Jonah 4:2-3.
So he prayed to the LORD, and said, “Ah, LORD, was not this what I said when I was still in my country? Therefore I fled previously to Tarshish; for I know that You are a gracious and merciful God, slow to anger and abundant in lovingkindness, One who relents from doing harm. 3 Therefore now, O LORD, please take my life from me, for it is better for me to die than to live!”

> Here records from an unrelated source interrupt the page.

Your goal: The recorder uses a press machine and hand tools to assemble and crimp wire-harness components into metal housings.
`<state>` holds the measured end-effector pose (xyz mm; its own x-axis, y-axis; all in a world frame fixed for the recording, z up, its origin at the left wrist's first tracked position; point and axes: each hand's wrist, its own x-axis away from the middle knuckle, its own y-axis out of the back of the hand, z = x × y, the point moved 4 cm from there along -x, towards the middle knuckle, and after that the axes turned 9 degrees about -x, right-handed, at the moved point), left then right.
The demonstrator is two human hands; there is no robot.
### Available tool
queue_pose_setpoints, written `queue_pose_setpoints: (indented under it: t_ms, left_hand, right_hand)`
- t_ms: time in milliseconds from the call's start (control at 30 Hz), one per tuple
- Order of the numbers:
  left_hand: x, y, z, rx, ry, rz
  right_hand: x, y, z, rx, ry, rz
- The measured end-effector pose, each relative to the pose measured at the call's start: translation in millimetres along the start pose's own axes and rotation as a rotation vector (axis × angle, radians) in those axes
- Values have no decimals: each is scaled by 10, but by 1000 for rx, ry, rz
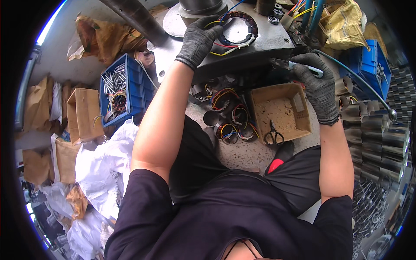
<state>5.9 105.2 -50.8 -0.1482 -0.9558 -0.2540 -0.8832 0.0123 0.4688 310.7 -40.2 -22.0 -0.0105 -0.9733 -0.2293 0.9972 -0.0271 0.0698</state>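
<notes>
At the far side, a wound motor stator ring (251, 32) with blue, yellow and red leads lies on the metal machine plate (268, 41). My left hand (197, 43), in a grey knit glove, is closed at the ring's left edge, fingers pinching by the yellow and blue leads. Over to the right, clear of the ring, my gloved right hand (315, 80) is wrapped round a knife-like tool (313, 69) with a white and pale blue handle. Its dark flat end points left, before the plate's front edge; the exact kind is hard to make out.
Below the plate, several wired stators (225, 99) lie on the floor beside an open cardboard box (281, 117) holding black-handled scissors (274, 134). A blue crate (134, 86) of metal shafts stands left. Stacked metal cylinders (368, 143) and a blue bin (372, 69) are right. A dark post (134, 17) slants at upper left.
</notes>
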Motion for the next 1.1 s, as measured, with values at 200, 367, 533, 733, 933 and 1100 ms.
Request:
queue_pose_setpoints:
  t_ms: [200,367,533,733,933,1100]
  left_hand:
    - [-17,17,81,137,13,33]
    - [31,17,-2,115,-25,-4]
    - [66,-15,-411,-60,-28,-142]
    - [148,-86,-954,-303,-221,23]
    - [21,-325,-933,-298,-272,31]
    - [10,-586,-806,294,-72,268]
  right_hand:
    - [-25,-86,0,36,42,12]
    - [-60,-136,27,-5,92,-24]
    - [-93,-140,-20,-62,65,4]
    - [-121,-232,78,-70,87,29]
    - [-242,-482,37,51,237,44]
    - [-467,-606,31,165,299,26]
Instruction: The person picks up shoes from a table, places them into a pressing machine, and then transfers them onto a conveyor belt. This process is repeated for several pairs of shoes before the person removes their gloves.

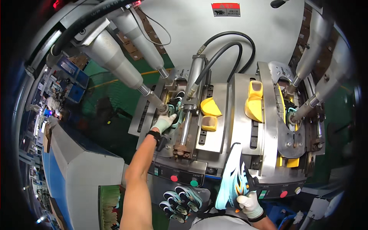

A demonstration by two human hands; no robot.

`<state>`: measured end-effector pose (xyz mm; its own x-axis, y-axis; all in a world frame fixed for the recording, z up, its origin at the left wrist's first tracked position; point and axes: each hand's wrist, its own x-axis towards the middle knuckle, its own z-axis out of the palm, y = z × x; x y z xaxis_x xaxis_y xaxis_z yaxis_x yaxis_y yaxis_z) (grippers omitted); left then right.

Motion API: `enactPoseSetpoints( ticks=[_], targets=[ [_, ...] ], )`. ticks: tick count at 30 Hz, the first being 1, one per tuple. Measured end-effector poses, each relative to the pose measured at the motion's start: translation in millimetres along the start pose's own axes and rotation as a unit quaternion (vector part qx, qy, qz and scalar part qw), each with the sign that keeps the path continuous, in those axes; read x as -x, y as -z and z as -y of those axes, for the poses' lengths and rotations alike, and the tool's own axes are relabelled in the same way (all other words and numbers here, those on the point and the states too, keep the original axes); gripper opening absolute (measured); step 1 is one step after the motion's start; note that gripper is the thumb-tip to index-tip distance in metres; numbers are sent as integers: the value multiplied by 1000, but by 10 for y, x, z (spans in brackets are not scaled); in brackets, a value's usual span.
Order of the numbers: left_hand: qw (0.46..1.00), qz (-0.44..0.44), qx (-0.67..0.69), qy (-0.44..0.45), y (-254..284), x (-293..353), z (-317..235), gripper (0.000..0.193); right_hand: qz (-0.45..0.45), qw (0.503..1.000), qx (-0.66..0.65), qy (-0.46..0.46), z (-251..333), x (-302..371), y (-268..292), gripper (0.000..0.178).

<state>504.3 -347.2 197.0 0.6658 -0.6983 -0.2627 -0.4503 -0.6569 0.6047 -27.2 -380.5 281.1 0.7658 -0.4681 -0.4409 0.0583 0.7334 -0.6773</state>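
Note:
My right hand point(251, 204), in a white glove, grips a sneaker point(231, 180) with a light blue sole by one end. The sneaker's black and orange upper faces right, and it is held upright in front of the machine. My left hand point(165, 122), gloved too, reaches into the left press station and is closed on a dark sneaker with teal edges point(178, 102). That sneaker sits under the left press rods, partly hidden by the hand and the metal parts. Another shoe point(292, 113) sits in the right press station, mostly covered by the press.
Yellow pads point(210, 107) lie on the left metal plate, and more yellow pads point(254, 107) on the right one. Control panels with red and green buttons point(174, 178) line the front edge. Several sneakers point(180, 203) rest on a small shelf below. Thick press cylinders point(111, 57) slant down overhead.

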Motion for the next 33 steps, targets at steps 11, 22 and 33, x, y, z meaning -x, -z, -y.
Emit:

In the context of this prayer, Jonah had just been vomited up by a whale and had obediently, though reluctantly, gone to Nineveh and had cried out to the people that God would overthrow Nineveh in forty days. But as it turned out, all the people began to believe in God; and they fasted and put on sackcloth, and sat in ashes and called on God earnestly, begging Him to withdraw His anger from them. And when God saw their genuine repentance He relented of the punishment He had planned for them.
As we see in this prayer, Jonah was not pleased by God’s compassion, and he became angry with God. Thus he prayed, “O Lord, please take my life from me, for it is better for me to die than to live!”
Jonah just could not understand why God would have compassion on such an evil people, even when they repented. And they weren’t even Jews. They were Gentiles! According to Jonah’s thinking, anyone as evil as the Ninevites should not be given a chance to repent. Thus he declared in this prayer that that is why he fled to Tarshish in the first place—that is, because he disagreed with God’s compassion, and so he fled “in order to forestall” their repentance and God’s compassion. Apparently, Jonah’s experience in the fish did not change his view, but only made him willing to obey God in spite of how he believed.